The three countries also conducted an anti-submarine exercise for the first time in five years in late September, as well as a joint drill to detect ballistic missiles in early October.

"The Korean Peninsula this year has entered a more unstable phase featuring confrontation and crisis," Li said, adding that the US does not care about Pyongyang's long-term call for sanctions to be dropped, joint military exercises to cease and for a "bolstered offer of extended deterrence" to its allies to end.

Strong opposition

Even though Pyongyang has repeatedly expressed its anger and strong opposition over such things, Zhan Debin, a professor of international relations at Shanghai University of International Business and Economics, said Pyongyang's response has been different from what it was in the past.

"The DPRK has reacted very swiftly," he said.

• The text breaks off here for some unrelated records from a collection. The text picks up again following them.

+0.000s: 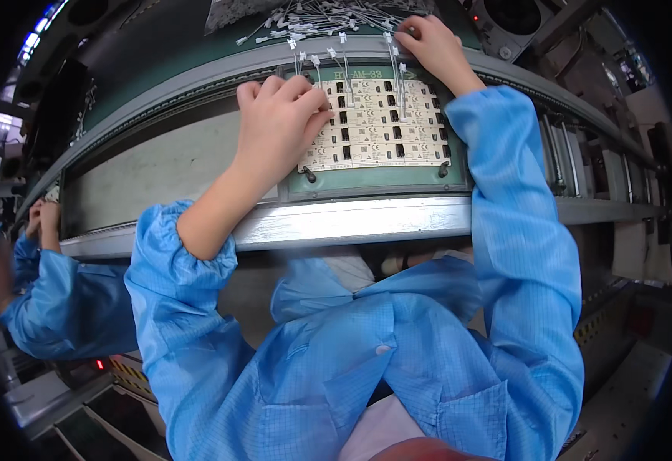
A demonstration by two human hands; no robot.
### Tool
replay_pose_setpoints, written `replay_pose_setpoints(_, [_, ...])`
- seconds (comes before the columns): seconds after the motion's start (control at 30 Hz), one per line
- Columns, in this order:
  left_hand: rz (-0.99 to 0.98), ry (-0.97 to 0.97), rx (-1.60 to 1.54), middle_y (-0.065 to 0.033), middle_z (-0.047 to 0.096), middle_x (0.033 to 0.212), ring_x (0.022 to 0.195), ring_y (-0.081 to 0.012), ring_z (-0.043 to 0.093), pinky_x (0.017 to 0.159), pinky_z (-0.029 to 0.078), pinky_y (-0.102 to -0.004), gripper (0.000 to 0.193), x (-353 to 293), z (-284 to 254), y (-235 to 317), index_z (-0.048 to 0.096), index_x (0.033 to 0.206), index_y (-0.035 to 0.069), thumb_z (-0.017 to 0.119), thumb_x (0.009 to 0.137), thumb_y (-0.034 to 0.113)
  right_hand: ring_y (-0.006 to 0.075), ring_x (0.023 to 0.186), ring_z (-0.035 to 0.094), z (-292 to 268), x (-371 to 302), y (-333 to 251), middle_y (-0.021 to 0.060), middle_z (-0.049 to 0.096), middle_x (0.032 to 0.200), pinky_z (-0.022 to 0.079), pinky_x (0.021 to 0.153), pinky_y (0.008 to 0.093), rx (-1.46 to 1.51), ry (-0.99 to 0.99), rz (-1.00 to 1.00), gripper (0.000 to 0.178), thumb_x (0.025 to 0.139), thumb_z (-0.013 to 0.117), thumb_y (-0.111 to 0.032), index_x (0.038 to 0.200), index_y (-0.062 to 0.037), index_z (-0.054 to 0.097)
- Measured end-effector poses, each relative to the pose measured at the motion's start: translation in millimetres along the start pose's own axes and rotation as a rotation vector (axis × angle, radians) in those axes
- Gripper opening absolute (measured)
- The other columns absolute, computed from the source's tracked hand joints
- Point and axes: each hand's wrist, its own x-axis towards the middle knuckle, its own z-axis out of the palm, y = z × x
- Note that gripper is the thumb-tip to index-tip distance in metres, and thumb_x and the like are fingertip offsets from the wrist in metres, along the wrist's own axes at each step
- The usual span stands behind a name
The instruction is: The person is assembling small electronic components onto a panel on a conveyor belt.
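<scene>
A cream-coloured panel of circuit boards (370, 157) with rows of black parts lies in a green carrier frame (351, 180). Several thin cables with white plug ends (342, 37) rise from its far half. My left hand (278, 115) is over the panel's left edge, fingers curled and pressed together at the boards; what they grip is hidden. Beyond the panel's far right corner, my right hand (434, 50) has its thumb and fingers drawn into a pinch. Its fingertips are right beside a white cable plug (395, 51), and whatever is between them is too small to make out.
Beyond the far rail, a heap of loose white-ended cables (313, 19) lies beside a clear plastic bag (236, 11). A metal rail (351, 219) runs along the near side. At far left, a co-worker in a blue sleeve (59, 300) works at the same line.
</scene>
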Motion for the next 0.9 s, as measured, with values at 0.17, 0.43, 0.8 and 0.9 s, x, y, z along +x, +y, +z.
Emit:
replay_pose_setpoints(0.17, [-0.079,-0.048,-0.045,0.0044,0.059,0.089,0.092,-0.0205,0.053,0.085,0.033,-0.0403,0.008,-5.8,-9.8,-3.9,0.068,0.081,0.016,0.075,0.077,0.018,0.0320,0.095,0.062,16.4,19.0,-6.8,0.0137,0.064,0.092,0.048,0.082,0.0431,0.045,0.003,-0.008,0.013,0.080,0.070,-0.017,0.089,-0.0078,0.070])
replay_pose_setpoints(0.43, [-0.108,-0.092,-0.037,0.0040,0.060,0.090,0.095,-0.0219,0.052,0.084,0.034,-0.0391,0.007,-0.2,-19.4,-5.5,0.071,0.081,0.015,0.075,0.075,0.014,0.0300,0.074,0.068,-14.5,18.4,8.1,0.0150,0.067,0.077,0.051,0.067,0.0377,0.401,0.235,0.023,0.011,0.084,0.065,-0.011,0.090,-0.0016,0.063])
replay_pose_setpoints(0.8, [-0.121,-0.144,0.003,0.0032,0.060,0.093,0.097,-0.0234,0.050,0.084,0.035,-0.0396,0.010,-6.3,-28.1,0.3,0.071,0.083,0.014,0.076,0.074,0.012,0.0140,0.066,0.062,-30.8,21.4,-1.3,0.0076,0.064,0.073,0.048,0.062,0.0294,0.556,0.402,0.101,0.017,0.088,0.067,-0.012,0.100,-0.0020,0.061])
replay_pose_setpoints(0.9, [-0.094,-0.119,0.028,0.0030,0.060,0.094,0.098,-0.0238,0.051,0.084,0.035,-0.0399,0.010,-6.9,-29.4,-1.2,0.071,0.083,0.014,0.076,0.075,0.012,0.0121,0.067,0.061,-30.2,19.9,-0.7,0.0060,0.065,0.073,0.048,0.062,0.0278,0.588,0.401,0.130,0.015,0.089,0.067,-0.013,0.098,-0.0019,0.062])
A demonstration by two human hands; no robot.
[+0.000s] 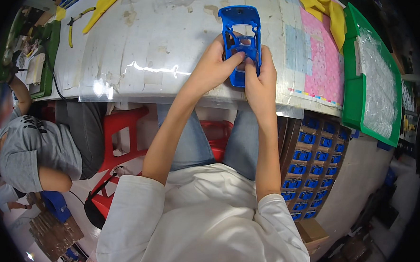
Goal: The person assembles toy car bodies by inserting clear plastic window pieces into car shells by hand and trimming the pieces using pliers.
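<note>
Both my hands hold a blue plastic toy car body (pixel 241 15) above the table, its long side pointing away from me. Open window gaps show through its shell. My left hand (pixel 216 65) grips the left side, with the thumb laid across the middle. On the right side my right hand (pixel 261 79) is closed round the edge, its thumb close to the left one near the centre. The fingers beneath the shell are partly hidden.
Yellow-handled pliers (pixel 78 22) and a yellow cloth (pixel 107 4) lie at the table's far left. A green bin (pixel 354 98) of clear plastic pieces stands right. Below it a rack (pixel 290 149) holds several blue car bodies. A person in grey (pixel 43 146) sits left.
</note>
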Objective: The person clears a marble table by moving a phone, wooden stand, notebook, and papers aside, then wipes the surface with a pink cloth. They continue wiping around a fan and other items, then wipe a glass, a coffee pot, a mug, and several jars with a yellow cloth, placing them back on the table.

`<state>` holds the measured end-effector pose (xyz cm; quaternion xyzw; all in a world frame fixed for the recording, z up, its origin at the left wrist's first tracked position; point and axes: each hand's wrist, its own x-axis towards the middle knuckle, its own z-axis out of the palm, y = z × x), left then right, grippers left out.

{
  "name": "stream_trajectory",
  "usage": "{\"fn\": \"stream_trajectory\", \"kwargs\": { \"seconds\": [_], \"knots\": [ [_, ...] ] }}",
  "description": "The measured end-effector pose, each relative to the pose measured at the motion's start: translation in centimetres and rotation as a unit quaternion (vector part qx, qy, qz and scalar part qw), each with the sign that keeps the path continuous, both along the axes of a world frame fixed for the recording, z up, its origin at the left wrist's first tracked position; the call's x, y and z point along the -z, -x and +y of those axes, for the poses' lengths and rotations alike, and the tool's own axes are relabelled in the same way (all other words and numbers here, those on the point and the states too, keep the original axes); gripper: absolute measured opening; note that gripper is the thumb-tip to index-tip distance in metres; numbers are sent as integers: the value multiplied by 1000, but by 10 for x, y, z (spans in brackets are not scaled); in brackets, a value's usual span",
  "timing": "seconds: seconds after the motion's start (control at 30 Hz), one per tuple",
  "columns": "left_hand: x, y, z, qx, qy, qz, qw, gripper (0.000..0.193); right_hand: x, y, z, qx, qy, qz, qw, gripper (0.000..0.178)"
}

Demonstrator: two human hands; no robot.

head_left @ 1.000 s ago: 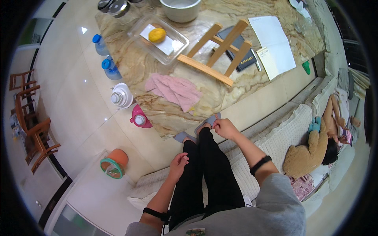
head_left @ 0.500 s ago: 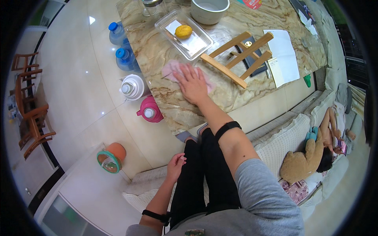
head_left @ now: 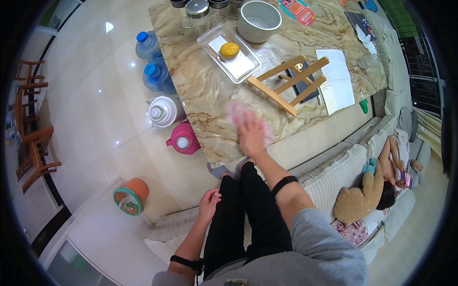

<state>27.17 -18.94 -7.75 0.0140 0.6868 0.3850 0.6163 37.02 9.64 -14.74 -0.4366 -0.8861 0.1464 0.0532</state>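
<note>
My right hand (head_left: 251, 132) lies flat with fingers stretched out on a pink cloth (head_left: 233, 110), pressing it against the marble-patterned table (head_left: 205, 128) near its front edge. Motion blurs the hand and the cloth a little; the cloth shows beyond the fingertips and on the right side of the hand. My left hand (head_left: 209, 202) hangs beside my left thigh, off the table, its fingers loosely curled together with nothing visible in them. To the right of the cloth stands a wooden rack (head_left: 281, 90). A clear tray (head_left: 243, 74) with a lemon (head_left: 229, 50) sits farther back.
Behind the tray are a grey-white pot (head_left: 253, 35) and glass jars (head_left: 198, 16). Papers (head_left: 338, 81) and a dark notebook (head_left: 305, 88) lie by the rack. Water bottles (head_left: 156, 76) and a pink jug (head_left: 183, 139) stand left of the table. A person (head_left: 389, 162) lies on the sofa.
My right hand has slid the pink cloth to the right and toward me across the tabletop. The whole view has shifted slightly. My left hand stays beside my thigh.
</note>
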Motion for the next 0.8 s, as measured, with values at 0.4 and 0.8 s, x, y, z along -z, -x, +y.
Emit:
{"fn": "stream_trajectory", "kwargs": {
  "seconds": [0.4,0.8],
  "knots": [
    [-36,19,84,52,-35,50,997,27,-32,-68,-10,-257,180,57,948,48],
    [-49,-66,299,14,-75,137,988,44,-66,-204,118,-72,298,114,945,37]
  ]
}}
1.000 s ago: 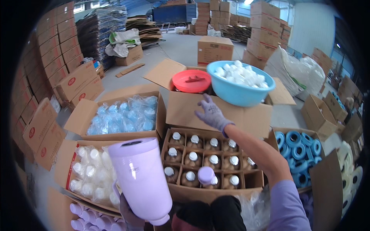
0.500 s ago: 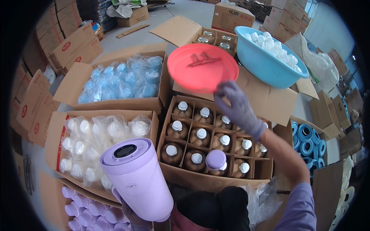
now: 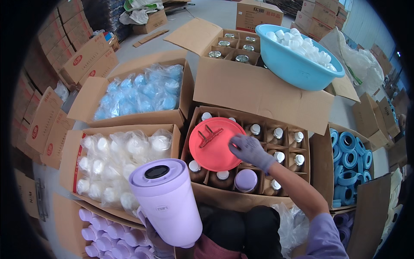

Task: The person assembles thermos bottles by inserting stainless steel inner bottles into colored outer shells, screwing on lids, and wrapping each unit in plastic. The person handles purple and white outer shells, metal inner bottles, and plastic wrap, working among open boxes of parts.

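Note:
My left hand (image 3: 158,242), in a grey glove and mostly hidden, grips the handle side of a tilted lilac jug (image 3: 170,207). The jug has a black oval opening piece on top. In its grey glove, my right hand (image 3: 251,151) is closed on the right edge of a round red plastic tray (image 3: 215,155). A dark red bracket-like piece with two prongs (image 3: 210,137) lies on the tray. Beneath the tray is a divided carton (image 3: 250,199) of bronze bottles (image 3: 297,162) with silvery tops. A lilac cap (image 3: 246,180) sits there, just in front of the tray.
To the left stand cartons of bagged blue parts (image 3: 142,93), bagged white parts (image 3: 103,168) and lilac caps (image 3: 116,241). A blue basin (image 3: 297,71) of white caps rests on an opened carton (image 3: 258,82) behind. Blue rings (image 3: 348,159) fill a carton at right.
My right hand has brought the red tray nearer, from over the back carton to above the bottles. The lilac jug has shifted slightly right and down.

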Tool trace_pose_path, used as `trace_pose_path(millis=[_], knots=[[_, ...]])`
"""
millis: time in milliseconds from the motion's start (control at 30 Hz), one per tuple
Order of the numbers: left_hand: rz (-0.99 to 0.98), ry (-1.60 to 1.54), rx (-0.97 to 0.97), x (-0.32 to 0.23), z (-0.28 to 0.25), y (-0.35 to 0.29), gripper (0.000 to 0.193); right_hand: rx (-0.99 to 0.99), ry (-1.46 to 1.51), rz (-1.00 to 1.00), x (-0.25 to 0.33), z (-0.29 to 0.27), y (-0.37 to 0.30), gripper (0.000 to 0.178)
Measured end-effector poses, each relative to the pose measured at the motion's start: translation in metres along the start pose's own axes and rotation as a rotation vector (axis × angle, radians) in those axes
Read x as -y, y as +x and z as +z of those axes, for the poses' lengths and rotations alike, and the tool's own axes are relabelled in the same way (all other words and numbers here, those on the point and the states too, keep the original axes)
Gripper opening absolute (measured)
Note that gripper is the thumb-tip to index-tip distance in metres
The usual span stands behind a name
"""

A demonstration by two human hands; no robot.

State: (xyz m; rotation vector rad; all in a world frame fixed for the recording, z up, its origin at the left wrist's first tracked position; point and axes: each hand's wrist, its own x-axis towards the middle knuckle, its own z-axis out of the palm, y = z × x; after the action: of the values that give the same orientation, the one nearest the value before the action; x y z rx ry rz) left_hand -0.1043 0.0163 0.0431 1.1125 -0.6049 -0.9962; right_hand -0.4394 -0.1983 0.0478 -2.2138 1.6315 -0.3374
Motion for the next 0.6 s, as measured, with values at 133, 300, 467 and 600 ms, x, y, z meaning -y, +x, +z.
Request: trace_pose_path(millis=[133, 300, 467, 600], knots=[[0.024, 0.387, 0.300, -0.007, 0.003, 0.020, 0.044, -0.204, -0.336, -0.309, -0.036, 0.052, 0.069, 0.039], [-0.350, 0.116, 0.289, -0.007, -0.029, 0.034, 0.050, 0.123, -0.231, -0.199, -0.003, 0.056, 0.084, 0.034], [-0.559, -0.079, 0.156, -0.031, -0.013, 0.028, 0.033, 0.183, 1.127, 0.060, 0.058, -0.046, -0.009, 0.022], [-0.812, -0.135, 0.215, -0.040, 0.005, 0.026, 0.033, 0.094, 0.427, -0.880, 0.106, -0.128, -0.073, 0.025]])
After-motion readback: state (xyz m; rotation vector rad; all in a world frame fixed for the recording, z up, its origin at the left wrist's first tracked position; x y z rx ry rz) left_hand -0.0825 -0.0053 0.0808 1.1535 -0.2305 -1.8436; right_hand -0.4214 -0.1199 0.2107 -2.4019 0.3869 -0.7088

This year the DPRK has carried out a record number of weapons launches and advanced its military technology.

On Dec 16 Kim Jong-un observed the successful static firing test of a high-thrust solid-fuel motor, the country's state media KCNA reported, and on Monday Pyongyang announced that it had launched a test satellite in an important final-stage test for the development of reconnaissance satellites.

"Second, Pyongyang's response is more intense," Zhan said. "Among those missiles fired by the DPRK this year, several were intercontinental ones. It also fired a missile into the ROK's waters for the first time. This demonstrates Pyongyang's growing military confidence."

So it is more and more difficult for the US and its allies to force the DPRK to bend to their will through military deterrence, which indicates the two sides will increasingly be at loggerheads, Zhan said.

Li said the risk of conflict on the peninsula is spiraling.

"Like an endless loop with no exit, Pyongyang and the US-led alliance see each other as a provocation and threat, so it has to do something and vice versa."

Washington and its ally have kept stirring up tensions on the pretext of boosting security, Li said, adding that there is no trust between the two sides. The only way out is for the US to cease its hostility and bring the DPRK back to the negotiating table, Zhan said, even if at the moment there is no sign of an easing of tensions.